▶ **Exercise goal**
Return the full set of entries below exactly, leaving every image out.

Records from a data source
——

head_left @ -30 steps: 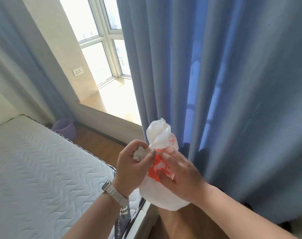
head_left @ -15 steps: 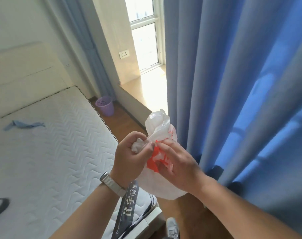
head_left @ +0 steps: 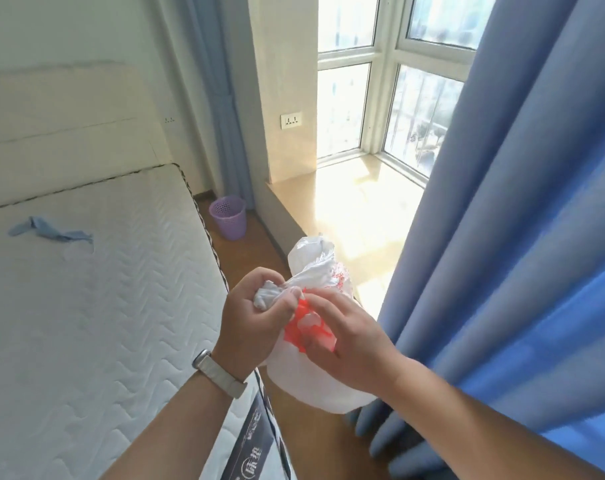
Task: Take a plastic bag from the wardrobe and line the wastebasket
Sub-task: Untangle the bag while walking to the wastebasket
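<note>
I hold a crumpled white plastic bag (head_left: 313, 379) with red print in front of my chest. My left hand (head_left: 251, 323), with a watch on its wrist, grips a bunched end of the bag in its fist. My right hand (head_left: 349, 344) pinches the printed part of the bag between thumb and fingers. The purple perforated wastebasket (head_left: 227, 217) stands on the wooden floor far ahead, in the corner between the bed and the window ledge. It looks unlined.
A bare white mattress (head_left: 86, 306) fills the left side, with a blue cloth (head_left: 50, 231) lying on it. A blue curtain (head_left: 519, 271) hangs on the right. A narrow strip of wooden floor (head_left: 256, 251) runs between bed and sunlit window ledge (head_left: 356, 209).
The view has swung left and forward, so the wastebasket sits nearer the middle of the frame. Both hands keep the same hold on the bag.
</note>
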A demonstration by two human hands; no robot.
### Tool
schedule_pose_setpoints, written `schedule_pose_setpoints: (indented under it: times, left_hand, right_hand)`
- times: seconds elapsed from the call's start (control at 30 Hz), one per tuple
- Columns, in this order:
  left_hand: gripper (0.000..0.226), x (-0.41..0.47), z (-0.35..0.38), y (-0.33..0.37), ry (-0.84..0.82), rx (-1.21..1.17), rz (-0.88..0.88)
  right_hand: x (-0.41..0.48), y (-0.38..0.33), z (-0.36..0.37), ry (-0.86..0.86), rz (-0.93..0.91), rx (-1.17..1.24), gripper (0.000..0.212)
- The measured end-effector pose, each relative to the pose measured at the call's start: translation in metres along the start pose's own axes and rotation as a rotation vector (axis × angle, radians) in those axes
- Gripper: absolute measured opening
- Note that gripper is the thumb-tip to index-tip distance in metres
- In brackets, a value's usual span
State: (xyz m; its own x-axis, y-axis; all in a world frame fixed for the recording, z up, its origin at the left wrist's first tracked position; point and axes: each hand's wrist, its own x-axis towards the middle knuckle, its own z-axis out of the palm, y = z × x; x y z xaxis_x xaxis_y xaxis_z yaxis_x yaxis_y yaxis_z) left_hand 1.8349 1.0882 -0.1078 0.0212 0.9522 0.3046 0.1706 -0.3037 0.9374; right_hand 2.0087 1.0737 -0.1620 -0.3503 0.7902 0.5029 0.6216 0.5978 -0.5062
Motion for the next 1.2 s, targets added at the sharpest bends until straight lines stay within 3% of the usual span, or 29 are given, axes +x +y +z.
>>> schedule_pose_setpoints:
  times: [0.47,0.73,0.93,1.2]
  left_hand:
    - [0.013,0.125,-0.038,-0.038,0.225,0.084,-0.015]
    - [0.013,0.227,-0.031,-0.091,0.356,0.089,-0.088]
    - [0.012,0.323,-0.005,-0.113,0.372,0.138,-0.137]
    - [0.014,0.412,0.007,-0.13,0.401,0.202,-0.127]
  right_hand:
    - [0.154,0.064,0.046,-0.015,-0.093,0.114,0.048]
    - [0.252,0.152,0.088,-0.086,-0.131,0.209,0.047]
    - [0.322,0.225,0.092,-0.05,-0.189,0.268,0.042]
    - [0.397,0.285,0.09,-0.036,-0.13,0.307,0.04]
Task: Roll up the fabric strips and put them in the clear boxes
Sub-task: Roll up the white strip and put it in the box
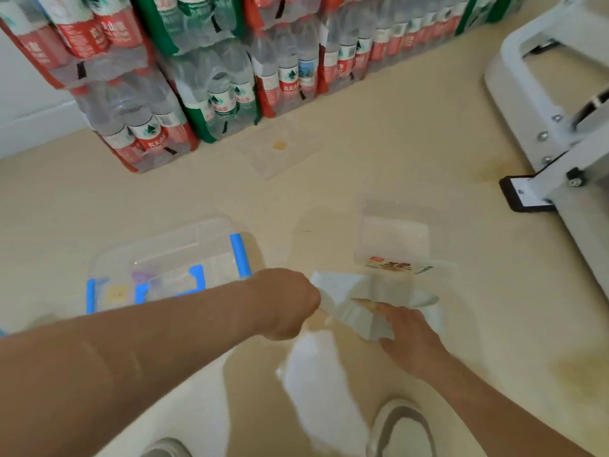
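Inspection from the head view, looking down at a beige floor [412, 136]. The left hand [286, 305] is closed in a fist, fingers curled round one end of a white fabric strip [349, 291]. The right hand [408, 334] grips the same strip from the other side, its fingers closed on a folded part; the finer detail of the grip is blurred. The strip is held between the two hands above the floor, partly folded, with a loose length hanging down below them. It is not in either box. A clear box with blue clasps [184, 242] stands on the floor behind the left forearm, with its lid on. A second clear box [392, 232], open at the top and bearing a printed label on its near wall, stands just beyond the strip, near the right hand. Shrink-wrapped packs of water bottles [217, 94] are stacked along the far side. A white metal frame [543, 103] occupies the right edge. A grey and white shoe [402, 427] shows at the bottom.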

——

▶ **Result for this exercise**
head_left @ -30 steps: 
head_left @ -15 steps: 
head_left @ +0 steps: 
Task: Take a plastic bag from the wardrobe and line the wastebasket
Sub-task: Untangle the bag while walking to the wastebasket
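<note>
I hold a crumpled white plastic bag (head_left: 313, 379) with red print in front of my chest. My left hand (head_left: 251, 323), with a watch on its wrist, grips a bunched end of the bag in its fist. My right hand (head_left: 349, 344) pinches the printed part of the bag between thumb and fingers. The purple perforated wastebasket (head_left: 227, 217) stands on the wooden floor far ahead, in the corner between the bed and the window ledge. It looks unlined.
A bare white mattress (head_left: 86, 306) fills the left side, with a blue cloth (head_left: 50, 231) lying on it. A blue curtain (head_left: 519, 271) hangs on the right. A narrow strip of wooden floor (head_left: 256, 251) runs between bed and sunlit window ledge (head_left: 356, 209).
The view has swung left and forward, so the wastebasket sits nearer the middle of the frame. Both hands keep the same hold on the bag.
</note>
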A demonstration by two human hands; no robot.
### Tool
schedule_pose_setpoints, written `schedule_pose_setpoints: (indented under it: times, left_hand, right_hand)`
- times: seconds elapsed from the call's start (control at 30 Hz), one per tuple
- Columns, in this order:
  left_hand: gripper (0.000..0.226), x (-0.41..0.47), z (-0.35..0.38), y (-0.33..0.37), ry (-0.84..0.82), rx (-1.21..1.17), rz (-0.88..0.88)
  right_hand: x (-0.41..0.48), y (-0.38..0.33), z (-0.36..0.37), ry (-0.86..0.86), rz (-0.93..0.91), rx (-1.17..1.24), gripper (0.000..0.212)
- The measured end-effector pose, each relative to the pose measured at the call's start: translation in metres along the start pose's own axes and rotation as a rotation vector (axis × angle, radians) in those axes
- Gripper: absolute measured opening
- Note that gripper is the thumb-tip to index-tip distance in metres
- In brackets, a value's usual span
State: (xyz m; its own x-axis, y-axis; all in a world frame fixed for the recording, z up, its origin at the left wrist's first tracked position; point and axes: each hand's wrist, its own x-axis towards the middle knuckle, its own z-axis out of the palm, y = z × x; x y z xaxis_x xaxis_y xaxis_z yaxis_x yaxis_y yaxis_z) left_hand 1.8349 1.0882 -0.1078 0.0212 0.9522 0.3046 0.1706 -0.3037 0.9374; right_hand 2.0087 1.0737 -0.1620 -0.3503 0.7902 0.5029 0.6216 0.5978 -0.5062
Motion for the next 1.2 s, targets added at the sharpest bends until straight lines stay within 3% of the usual span, or 29 are given, axes +x +y +z.
>>> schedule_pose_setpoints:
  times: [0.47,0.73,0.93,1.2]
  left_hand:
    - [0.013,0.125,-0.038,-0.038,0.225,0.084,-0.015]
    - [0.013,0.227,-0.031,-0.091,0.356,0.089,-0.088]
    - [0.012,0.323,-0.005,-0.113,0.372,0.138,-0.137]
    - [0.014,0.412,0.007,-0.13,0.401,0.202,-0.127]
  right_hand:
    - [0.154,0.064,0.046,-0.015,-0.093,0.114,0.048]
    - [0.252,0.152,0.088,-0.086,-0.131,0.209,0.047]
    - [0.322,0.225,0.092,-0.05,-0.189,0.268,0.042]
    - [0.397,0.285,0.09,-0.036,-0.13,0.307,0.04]
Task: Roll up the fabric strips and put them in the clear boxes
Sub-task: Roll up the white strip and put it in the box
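Inspection from the head view, looking down at a beige floor [412, 136]. The left hand [286, 305] is closed in a fist, fingers curled round one end of a white fabric strip [349, 291]. The right hand [408, 334] grips the same strip from the other side, its fingers closed on a folded part; the finer detail of the grip is blurred. The strip is held between the two hands above the floor, partly folded, with a loose length hanging down below them. It is not in either box. A clear box with blue clasps [184, 242] stands on the floor behind the left forearm, with its lid on. A second clear box [392, 232], open at the top and bearing a printed label on its near wall, stands just beyond the strip, near the right hand. Shrink-wrapped packs of water bottles [217, 94] are stacked along the far side. A white metal frame [543, 103] occupies the right edge. A grey and white shoe [402, 427] shows at the bottom.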

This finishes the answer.